[Data extracts — start]

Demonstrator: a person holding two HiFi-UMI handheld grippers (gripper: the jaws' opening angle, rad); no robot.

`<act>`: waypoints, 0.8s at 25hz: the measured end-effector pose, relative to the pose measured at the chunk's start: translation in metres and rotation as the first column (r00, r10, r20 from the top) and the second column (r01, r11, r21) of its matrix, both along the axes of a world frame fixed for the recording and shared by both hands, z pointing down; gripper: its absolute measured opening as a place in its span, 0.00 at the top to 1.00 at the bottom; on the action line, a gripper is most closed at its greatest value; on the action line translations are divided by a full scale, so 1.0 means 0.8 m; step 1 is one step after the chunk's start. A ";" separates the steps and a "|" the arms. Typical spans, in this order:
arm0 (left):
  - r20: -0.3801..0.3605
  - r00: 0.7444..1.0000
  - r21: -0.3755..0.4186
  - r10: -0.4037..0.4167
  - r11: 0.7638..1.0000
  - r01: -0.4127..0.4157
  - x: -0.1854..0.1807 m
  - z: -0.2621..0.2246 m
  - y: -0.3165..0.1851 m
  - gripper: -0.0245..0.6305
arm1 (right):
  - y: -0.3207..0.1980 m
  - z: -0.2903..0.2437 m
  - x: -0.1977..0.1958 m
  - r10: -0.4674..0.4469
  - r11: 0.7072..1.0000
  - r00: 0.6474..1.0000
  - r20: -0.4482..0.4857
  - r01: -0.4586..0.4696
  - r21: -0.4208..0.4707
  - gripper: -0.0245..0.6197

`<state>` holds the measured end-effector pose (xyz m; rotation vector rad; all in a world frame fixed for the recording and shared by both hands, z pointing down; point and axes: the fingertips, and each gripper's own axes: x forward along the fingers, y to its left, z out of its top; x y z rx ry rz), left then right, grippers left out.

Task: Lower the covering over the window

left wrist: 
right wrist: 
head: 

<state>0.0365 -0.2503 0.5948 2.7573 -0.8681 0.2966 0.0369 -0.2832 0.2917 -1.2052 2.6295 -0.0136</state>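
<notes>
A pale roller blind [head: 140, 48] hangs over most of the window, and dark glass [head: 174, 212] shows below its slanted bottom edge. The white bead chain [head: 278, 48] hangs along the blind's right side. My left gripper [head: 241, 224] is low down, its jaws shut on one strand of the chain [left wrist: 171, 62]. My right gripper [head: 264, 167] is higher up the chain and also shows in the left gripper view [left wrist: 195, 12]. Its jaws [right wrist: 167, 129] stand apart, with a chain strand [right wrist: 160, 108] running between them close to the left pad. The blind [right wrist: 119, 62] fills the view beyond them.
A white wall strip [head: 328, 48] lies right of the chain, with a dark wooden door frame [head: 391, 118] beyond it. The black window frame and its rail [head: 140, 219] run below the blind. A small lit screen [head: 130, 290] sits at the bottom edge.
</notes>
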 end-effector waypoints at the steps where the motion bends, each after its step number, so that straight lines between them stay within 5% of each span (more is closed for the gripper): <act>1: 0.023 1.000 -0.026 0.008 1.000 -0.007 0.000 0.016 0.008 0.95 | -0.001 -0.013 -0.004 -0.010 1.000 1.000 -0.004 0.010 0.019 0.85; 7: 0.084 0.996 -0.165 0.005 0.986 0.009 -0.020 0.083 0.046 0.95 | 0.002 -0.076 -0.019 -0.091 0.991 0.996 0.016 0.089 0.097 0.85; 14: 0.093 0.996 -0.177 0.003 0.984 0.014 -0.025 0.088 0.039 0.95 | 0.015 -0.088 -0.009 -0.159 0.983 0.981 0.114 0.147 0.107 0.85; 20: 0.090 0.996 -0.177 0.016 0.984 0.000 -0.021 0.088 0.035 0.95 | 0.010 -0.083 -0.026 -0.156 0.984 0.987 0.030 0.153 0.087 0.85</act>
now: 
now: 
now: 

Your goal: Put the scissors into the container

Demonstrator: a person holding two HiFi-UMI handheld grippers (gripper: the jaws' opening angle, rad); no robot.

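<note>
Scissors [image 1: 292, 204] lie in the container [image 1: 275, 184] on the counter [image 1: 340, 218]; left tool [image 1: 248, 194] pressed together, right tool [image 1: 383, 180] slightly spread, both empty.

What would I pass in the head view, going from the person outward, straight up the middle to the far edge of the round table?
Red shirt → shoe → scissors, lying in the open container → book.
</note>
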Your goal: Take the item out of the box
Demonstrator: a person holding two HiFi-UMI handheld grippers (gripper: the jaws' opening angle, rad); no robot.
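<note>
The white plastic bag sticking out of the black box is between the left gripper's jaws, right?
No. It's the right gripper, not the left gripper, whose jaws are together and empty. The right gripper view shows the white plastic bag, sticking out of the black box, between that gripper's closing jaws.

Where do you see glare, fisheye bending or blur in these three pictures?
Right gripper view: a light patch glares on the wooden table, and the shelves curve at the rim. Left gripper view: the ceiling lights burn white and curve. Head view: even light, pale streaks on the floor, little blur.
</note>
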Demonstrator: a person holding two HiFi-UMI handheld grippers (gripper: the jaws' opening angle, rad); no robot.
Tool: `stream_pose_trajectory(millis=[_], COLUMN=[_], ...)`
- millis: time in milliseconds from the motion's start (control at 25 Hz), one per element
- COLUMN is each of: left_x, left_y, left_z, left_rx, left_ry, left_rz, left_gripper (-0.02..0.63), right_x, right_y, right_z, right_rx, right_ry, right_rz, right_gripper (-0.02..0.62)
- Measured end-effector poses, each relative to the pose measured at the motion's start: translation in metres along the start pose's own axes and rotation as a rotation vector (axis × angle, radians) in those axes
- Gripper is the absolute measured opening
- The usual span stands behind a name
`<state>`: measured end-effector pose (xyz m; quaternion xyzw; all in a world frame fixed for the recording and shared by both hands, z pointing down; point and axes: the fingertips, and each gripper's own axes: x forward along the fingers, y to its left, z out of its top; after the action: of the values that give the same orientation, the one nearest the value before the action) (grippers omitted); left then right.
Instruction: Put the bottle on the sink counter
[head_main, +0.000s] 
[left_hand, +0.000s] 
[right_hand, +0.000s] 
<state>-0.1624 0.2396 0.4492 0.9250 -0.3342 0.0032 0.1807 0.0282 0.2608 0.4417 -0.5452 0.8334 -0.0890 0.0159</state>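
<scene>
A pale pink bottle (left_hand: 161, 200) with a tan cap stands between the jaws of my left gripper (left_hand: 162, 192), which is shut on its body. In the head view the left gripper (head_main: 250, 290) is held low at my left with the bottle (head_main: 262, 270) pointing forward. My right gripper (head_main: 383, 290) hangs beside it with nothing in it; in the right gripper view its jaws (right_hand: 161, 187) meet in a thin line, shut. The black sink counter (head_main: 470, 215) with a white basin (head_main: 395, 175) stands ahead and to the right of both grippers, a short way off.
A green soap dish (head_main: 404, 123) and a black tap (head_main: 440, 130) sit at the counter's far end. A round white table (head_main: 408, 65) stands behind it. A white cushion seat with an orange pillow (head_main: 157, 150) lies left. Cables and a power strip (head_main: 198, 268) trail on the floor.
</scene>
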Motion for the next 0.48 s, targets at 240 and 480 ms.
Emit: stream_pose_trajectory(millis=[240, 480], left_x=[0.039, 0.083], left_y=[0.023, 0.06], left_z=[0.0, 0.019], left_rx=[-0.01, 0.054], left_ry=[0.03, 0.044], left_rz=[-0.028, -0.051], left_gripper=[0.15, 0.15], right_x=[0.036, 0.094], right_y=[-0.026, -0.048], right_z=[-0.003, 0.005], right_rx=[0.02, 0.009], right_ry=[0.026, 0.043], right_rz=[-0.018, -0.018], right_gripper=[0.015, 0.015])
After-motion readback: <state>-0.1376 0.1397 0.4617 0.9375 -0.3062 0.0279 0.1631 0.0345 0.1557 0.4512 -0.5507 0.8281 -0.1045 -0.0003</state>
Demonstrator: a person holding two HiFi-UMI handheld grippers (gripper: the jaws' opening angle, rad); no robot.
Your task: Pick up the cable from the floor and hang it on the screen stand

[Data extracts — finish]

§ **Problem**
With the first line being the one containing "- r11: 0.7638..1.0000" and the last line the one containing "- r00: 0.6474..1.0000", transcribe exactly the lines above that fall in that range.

§ **Answer below**
  - r11: 0.7638..1.0000
  - r01: -0.4127..0.4157
  - x: -0.1854..0.1807 m
  - z: -0.2621..0.2246 m
  - y: -0.3165..0.1851 m
  - gripper: -0.0245..0.6305
arm1 (right):
  - y: -0.3207..0.1980 m
  - z: -0.2903..0.2437 m
  - x: -0.1977..0.1958 m
  - r10: -0.4674..0.4469
  - r11: 0.7072..1.0000
  - r00: 0.6474..1.0000

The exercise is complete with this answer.